After starting Pediatric training over 15 years ago, I learned one thing about naked baby boys.  They will aim and fire at will.  (I’m not sure if that ends at babyhood!).   I’ve been exceptional in my Pediatric career at not getting hit by baby pee.  Although parents always amusingly (and proudly?)  share with me that their sons “Peed all over the scale” as my wife did after my son’s first pediatric visit.  They smile even wider when their son “Peed all over the nurse”.

Yet I’ve once again learned, years of knowledge, do not replace experience.  Right after a shower, when I stopped to send a nice pic to Mommy…he shot the cannon.  Twice.  The second to last pic is the look of shock on his face after he’s peed on it.  The last one is his amusement at my amusement.  Who wouldn’t be amused to see pee all over their (freshly showered) son’s face?!

The life of the patient

I write this blog, because I am now the patient’s family.  I write it to help physician’s remember medical advice, is just that, advice.  When it comes to actually executing all that wonderful advice, I’m finding, it’s much easier said than is done.

My other aim is to now give that advice, as a parent, in a different way then I gave it, when I didn’t get to actually try these things out.

As a friend said, empathy has given way to sympathy now.

I am writing today’s entry after watching a friend’s video about a day in her life.  She is about to turn 50.  What makes her life relevant here is that she is surviving a “childhood” illness, cystic fibrosis.  When I started my residency, the average lifespan of people with CF was just getting into the early 20′s.  Now with modern advancements in caring for this disease, the average age is 35!   She is an inspiration that fights hard to beat the odds.  Every day.  Every minute.

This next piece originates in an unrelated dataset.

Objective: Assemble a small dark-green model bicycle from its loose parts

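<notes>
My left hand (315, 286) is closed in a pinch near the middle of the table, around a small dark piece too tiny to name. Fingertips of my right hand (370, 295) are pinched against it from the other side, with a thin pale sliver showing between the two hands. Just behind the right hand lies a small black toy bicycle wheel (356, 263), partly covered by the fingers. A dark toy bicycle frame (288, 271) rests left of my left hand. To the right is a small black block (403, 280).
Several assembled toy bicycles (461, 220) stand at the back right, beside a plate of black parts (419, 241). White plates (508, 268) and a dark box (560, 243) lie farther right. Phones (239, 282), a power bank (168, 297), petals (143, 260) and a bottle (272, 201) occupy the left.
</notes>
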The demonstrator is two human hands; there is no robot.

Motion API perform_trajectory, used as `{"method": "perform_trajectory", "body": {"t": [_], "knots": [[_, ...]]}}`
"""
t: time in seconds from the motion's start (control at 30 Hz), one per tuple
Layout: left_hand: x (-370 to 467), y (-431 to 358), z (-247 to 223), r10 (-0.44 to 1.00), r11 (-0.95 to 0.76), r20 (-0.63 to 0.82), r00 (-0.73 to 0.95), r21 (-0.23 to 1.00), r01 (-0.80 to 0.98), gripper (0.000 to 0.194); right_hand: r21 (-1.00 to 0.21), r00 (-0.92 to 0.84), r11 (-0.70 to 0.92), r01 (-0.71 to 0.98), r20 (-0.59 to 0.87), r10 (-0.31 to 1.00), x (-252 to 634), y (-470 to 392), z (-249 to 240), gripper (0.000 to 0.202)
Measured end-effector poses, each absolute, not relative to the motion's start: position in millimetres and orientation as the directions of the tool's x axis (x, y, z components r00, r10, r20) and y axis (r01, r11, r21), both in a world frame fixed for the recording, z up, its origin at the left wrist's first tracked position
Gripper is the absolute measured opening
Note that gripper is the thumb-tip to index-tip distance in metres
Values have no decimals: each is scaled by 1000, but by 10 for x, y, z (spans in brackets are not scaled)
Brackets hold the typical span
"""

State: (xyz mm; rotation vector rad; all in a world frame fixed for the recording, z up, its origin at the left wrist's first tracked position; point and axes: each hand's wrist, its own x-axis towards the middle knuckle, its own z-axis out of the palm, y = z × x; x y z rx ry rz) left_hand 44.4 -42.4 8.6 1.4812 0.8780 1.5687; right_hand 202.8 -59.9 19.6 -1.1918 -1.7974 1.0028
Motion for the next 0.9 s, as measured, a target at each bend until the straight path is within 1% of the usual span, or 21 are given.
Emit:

Here is her video she made in celebration of her birthday.  It shows some of the reality of living with this disease.  When I prescribe this treatment and that treatment, this med and that med, I will remember watching this and what it’s like to execute medical regimens. 

Heck, I even have a hard time putting sun screen on my baby!  If I put it on his hands, he’ll eat it.   I never thought about that!